# YOUR INSTRUCTIONS:
Your task is to write out every line of the data exactly. Drop the pictures.

# LISTED RECORDS:
____

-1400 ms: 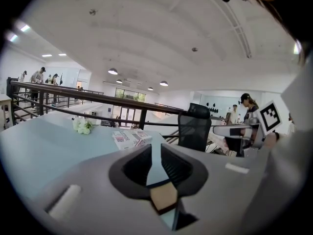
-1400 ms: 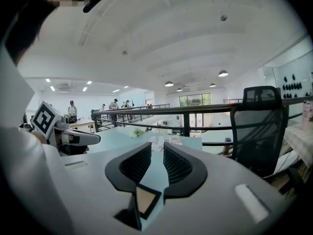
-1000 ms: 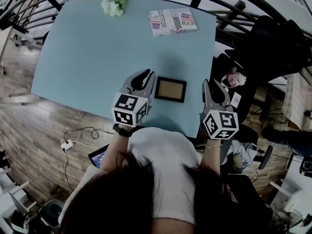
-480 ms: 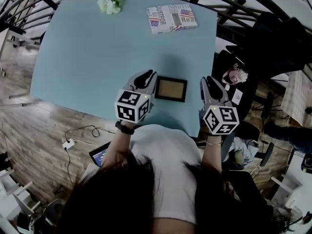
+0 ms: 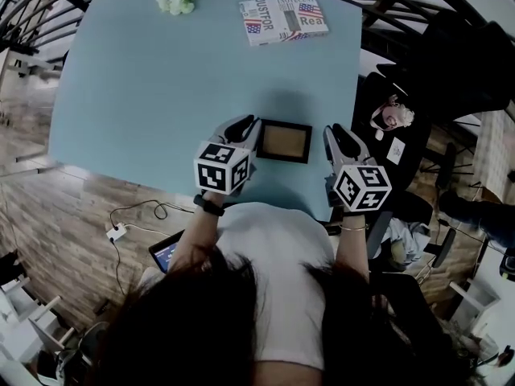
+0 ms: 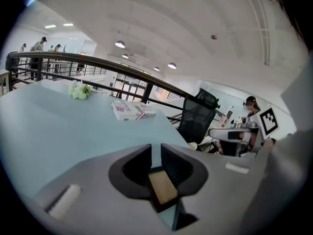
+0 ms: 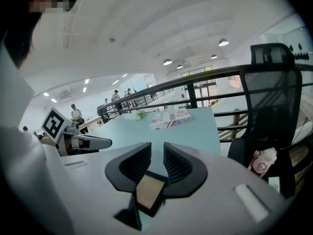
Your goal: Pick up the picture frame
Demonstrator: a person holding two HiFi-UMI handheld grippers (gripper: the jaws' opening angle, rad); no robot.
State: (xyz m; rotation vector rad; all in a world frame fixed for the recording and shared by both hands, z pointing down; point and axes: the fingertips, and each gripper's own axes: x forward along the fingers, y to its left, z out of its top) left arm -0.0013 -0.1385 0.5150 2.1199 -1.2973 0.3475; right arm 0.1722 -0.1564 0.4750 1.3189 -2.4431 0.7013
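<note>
Black-edged picture frame (image 5: 284,141) lies on the pale-blue counter (image 5: 161,79), left claw (image 5: 248,125) at nine o'clock, right claw (image 5: 332,132) at three, both narrowly parted, empty.

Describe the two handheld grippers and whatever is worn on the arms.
Left gripper and right gripper: grey bodies, dark ribbed jaws, each carrying a white cube with black square markers. Dark wristband on the left wrist, thin bracelet on the right, white short-sleeved shirt.

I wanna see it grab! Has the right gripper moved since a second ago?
Yes. In the head view the right gripper has slid left, closer to the picture frame.
</note>
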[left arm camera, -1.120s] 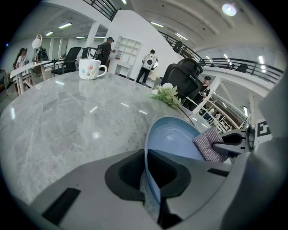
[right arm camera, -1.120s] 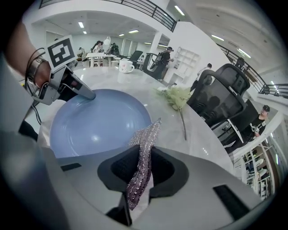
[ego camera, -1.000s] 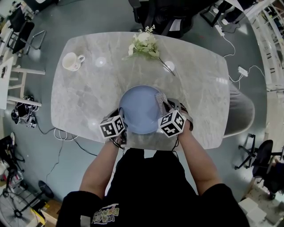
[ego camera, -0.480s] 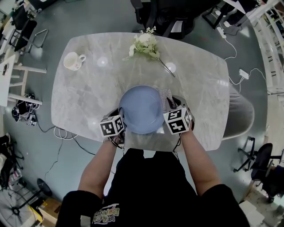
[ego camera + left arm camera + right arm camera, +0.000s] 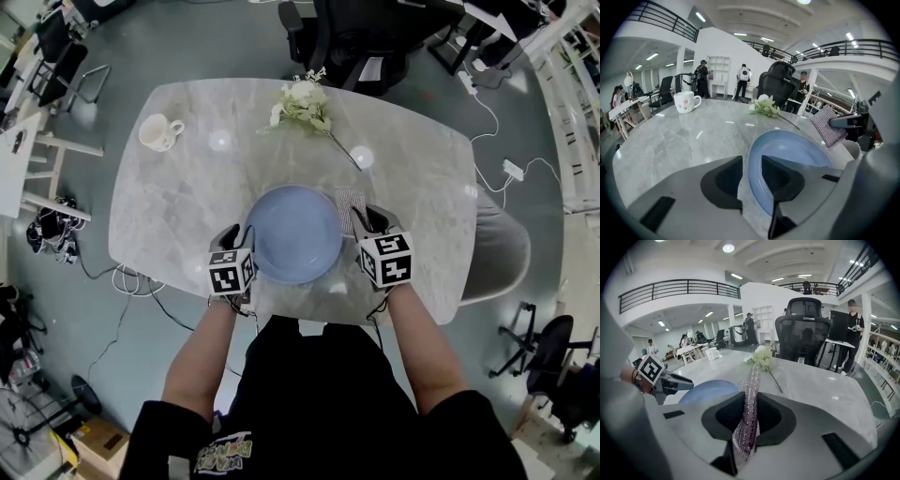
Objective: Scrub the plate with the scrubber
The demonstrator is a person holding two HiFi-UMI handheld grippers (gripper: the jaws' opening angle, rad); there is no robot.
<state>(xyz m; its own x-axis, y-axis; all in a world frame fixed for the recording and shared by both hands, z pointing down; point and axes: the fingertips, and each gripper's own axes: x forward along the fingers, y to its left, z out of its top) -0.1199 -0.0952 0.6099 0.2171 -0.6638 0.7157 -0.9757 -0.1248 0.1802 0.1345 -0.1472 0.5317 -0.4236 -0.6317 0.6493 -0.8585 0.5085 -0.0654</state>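
Observation:
A light blue plate [image 5: 293, 232] lies flat on the marble table [image 5: 187, 206], near its front edge. My left gripper [image 5: 236, 236] is at the plate's left rim. In the left gripper view the jaws [image 5: 752, 161] are opening: the rim of the plate [image 5: 792, 150] sits in the gap and neither pad presses on it. My right gripper [image 5: 367, 220] is just right of the plate, shut on a sparkly mesh scrubber [image 5: 348, 206]. The scrubber [image 5: 752, 376] stands upright between the right gripper's jaws [image 5: 750, 397], clear of the plate [image 5: 705, 390].
A white mug [image 5: 157, 132] stands at the far left of the table, and a sprig of white flowers [image 5: 302, 103] lies at the far middle. A black office chair [image 5: 356, 37] is beyond the table and a grey chair [image 5: 502, 248] at its right. Cables run across the floor.
The right gripper has carried the scrubber off the plate's right part to just beside its rim. The left gripper has shifted slightly left at the plate's rim.

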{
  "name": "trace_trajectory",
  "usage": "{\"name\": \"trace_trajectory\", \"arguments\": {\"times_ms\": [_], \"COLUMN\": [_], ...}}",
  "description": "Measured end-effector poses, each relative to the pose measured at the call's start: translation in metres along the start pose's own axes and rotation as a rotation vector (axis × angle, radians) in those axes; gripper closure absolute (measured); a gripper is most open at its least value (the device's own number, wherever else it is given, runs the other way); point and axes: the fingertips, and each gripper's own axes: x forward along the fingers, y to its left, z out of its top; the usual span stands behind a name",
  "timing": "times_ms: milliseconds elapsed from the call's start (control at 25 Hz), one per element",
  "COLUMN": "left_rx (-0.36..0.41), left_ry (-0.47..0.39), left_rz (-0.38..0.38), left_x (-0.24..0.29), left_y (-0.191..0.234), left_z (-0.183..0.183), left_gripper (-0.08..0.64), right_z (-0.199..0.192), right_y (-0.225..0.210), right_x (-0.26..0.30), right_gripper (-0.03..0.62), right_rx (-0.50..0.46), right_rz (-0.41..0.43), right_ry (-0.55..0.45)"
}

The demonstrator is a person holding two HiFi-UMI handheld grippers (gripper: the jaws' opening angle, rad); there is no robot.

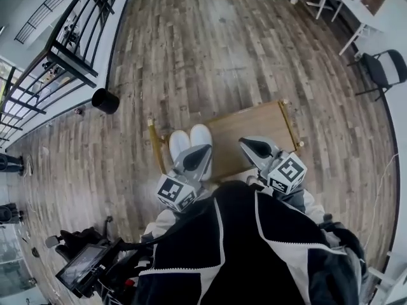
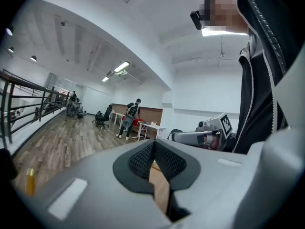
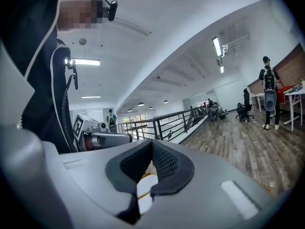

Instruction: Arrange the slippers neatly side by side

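Observation:
Two white slippers [image 1: 180, 143] [image 1: 201, 135] lie side by side, toes pointing away, at the left end of a low wooden board [image 1: 251, 129] on the floor. My left gripper [image 1: 196, 154] hangs above their near ends and hides part of them; its jaws are shut with nothing between them. My right gripper [image 1: 253, 146] is held over the middle of the board, apart from the slippers, also shut and empty. In the left gripper view the black pads [image 2: 164, 159] meet and the right gripper [image 2: 200, 137] shows beyond. In the right gripper view the pads [image 3: 164, 163] meet too.
A black bin [image 1: 105, 100] stands on the plank floor beyond the board's left. A black railing [image 1: 57, 49] runs along the far left. A chair [image 1: 385, 68] and a white table [image 1: 346, 5] are far right. Camera gear [image 1: 82, 265] sits near left. People [image 2: 128, 120] stand far off.

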Motion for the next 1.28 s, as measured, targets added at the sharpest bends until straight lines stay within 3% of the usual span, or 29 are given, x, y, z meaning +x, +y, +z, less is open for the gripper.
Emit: {"name": "trace_trajectory", "arguments": {"times_ms": [240,560,960,1280], "left_rx": [-0.024,-0.032,-0.012,-0.008], "left_ry": [-0.021,-0.031,-0.034,-0.061], "left_rz": [-0.029,-0.027,-0.016,0.063], "left_x": [0.016,0.037,0.065,0.081], "left_y": [-0.018,-0.045,-0.083,-0.105], "left_z": [-0.005,-0.007,-0.015,-0.022], "left_gripper": [0.540,0.540,0.540,0.541], "right_z": [-0.010,-0.021,-0.023,-0.024], "right_y": [-0.015,-0.029,-0.043,-0.057], "right_x": [-0.031,-0.061,-0.093,-0.112], "right_gripper": [0.591,0.592,0.592,0.592], "right_rx": [0.011,-0.073,-0.085,-0.105], "right_rz": [-0.042,-0.059,-0.003,0.074], "right_ry": [0.010,0.073,0.069,0.080]}}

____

# ANSWER TO THE EXERCISE:
-1400 ms: 
-1400 ms: 
-1000 ms: 
-480 ms: 
+0 ms: 
+0 ms: 
+0 ms: 
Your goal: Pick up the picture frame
Demonstrator: a person holding two HiFi-UMI handheld grippers (gripper: the jaws' opening angle, rad); no robot.
State: (xyz m; rotation vector rad; all in a world frame fixed for the recording and shared by both hands, z pointing down; point and axes: the fingertips, and each gripper's own axes: x forward along the fingers, y to its left, z out of its top) left arm -0.0013 -0.1385 0.5150 2.1199 -1.2973 0.3475; right arm 0.1722 -0.1564 0.4750 1.3189 -2.4431 0.7013
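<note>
Black-edged picture frame (image 5: 284,141) lies on the pale-blue counter (image 5: 161,79), left claw (image 5: 248,125) at nine o'clock, right claw (image 5: 332,132) at three, both narrowly parted, empty.

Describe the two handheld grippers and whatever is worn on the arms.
Left gripper and right gripper: grey bodies, dark ribbed jaws, each carrying a white cube with black square markers. Dark wristband on the left wrist, thin bracelet on the right, white short-sleeved shirt.

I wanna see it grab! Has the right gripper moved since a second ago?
Yes. In the head view the right gripper has slid left, closer to the picture frame.
</note>
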[left arm camera, -1.120s] 
[right arm camera, -1.120s] 
[ego camera, -1.000s] 
[ego camera, -0.480s] 
[ego camera + left arm camera + right arm camera, +0.000s] 
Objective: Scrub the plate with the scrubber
The demonstrator is a person holding two HiFi-UMI handheld grippers (gripper: the jaws' opening angle, rad); there is no robot.
<state>(xyz m; its own x-axis, y-axis; all in a world frame fixed for the recording and shared by both hands, z pointing down; point and axes: the fingertips, and each gripper's own axes: x forward along the fingers, y to its left, z out of its top) -0.1199 -0.0952 0.6099 0.2171 -0.6638 0.7157 -0.9757 -0.1248 0.1802 0.1345 -0.1472 0.5317 -0.4236 -0.6317 0.6493 -0.8585 0.5085 -0.0654</state>
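Observation:
A light blue plate [image 5: 293, 232] lies flat on the marble table [image 5: 187, 206], near its front edge. My left gripper [image 5: 236, 236] is at the plate's left rim. In the left gripper view the jaws [image 5: 752, 161] are opening: the rim of the plate [image 5: 792, 150] sits in the gap and neither pad presses on it. My right gripper [image 5: 367, 220] is just right of the plate, shut on a sparkly mesh scrubber [image 5: 348, 206]. The scrubber [image 5: 752, 376] stands upright between the right gripper's jaws [image 5: 750, 397], clear of the plate [image 5: 705, 390].
A white mug [image 5: 157, 132] stands at the far left of the table, and a sprig of white flowers [image 5: 302, 103] lies at the far middle. A black office chair [image 5: 356, 37] is beyond the table and a grey chair [image 5: 502, 248] at its right. Cables run across the floor.
The right gripper has carried the scrubber off the plate's right part to just beside its rim. The left gripper has shifted slightly left at the plate's rim.
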
{
  "name": "trace_trajectory",
  "usage": "{\"name\": \"trace_trajectory\", \"arguments\": {\"times_ms\": [_], \"COLUMN\": [_], ...}}",
  "description": "Measured end-effector poses, each relative to the pose measured at the call's start: translation in metres along the start pose's own axes and rotation as a rotation vector (axis × angle, radians) in those axes; gripper closure absolute (measured); a gripper is most open at its least value (the device's own number, wherever else it is given, runs the other way); point and axes: the fingertips, and each gripper's own axes: x forward along the fingers, y to its left, z out of its top; the usual span stands behind a name",
  "timing": "times_ms: milliseconds elapsed from the call's start (control at 25 Hz), one per element",
  "COLUMN": "left_rx (-0.36..0.41), left_ry (-0.47..0.39), left_rz (-0.38..0.38), left_x (-0.24..0.29), left_y (-0.191..0.234), left_z (-0.183..0.183), left_gripper (-0.08..0.64), right_z (-0.199..0.192), right_y (-0.225..0.210), right_x (-0.26..0.30), right_gripper (-0.03..0.62), right_rx (-0.50..0.46), right_rz (-0.41..0.43), right_ry (-0.55..0.45)"
}

The demonstrator is a person holding two HiFi-UMI handheld grippers (gripper: the jaws' opening angle, rad); there is no robot.


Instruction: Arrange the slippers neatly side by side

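Observation:
Two white slippers [image 1: 180, 143] [image 1: 201, 135] lie side by side, toes pointing away, at the left end of a low wooden board [image 1: 251, 129] on the floor. My left gripper [image 1: 196, 154] hangs above their near ends and hides part of them; its jaws are shut with nothing between them. My right gripper [image 1: 253, 146] is held over the middle of the board, apart from the slippers, also shut and empty. In the left gripper view the black pads [image 2: 164, 159] meet and the right gripper [image 2: 200, 137] shows beyond. In the right gripper view the pads [image 3: 164, 163] meet too.
A black bin [image 1: 105, 100] stands on the plank floor beyond the board's left. A black railing [image 1: 57, 49] runs along the far left. A chair [image 1: 385, 68] and a white table [image 1: 346, 5] are far right. Camera gear [image 1: 82, 265] sits near left. People [image 2: 128, 120] stand far off.
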
Motion for the next 1.28 s, as measured, targets added at the sharpest bends until straight lines stay within 3% of the usual span, or 29 are given, x, y, z meaning +x, +y, +z, less is open for the gripper.
Emit: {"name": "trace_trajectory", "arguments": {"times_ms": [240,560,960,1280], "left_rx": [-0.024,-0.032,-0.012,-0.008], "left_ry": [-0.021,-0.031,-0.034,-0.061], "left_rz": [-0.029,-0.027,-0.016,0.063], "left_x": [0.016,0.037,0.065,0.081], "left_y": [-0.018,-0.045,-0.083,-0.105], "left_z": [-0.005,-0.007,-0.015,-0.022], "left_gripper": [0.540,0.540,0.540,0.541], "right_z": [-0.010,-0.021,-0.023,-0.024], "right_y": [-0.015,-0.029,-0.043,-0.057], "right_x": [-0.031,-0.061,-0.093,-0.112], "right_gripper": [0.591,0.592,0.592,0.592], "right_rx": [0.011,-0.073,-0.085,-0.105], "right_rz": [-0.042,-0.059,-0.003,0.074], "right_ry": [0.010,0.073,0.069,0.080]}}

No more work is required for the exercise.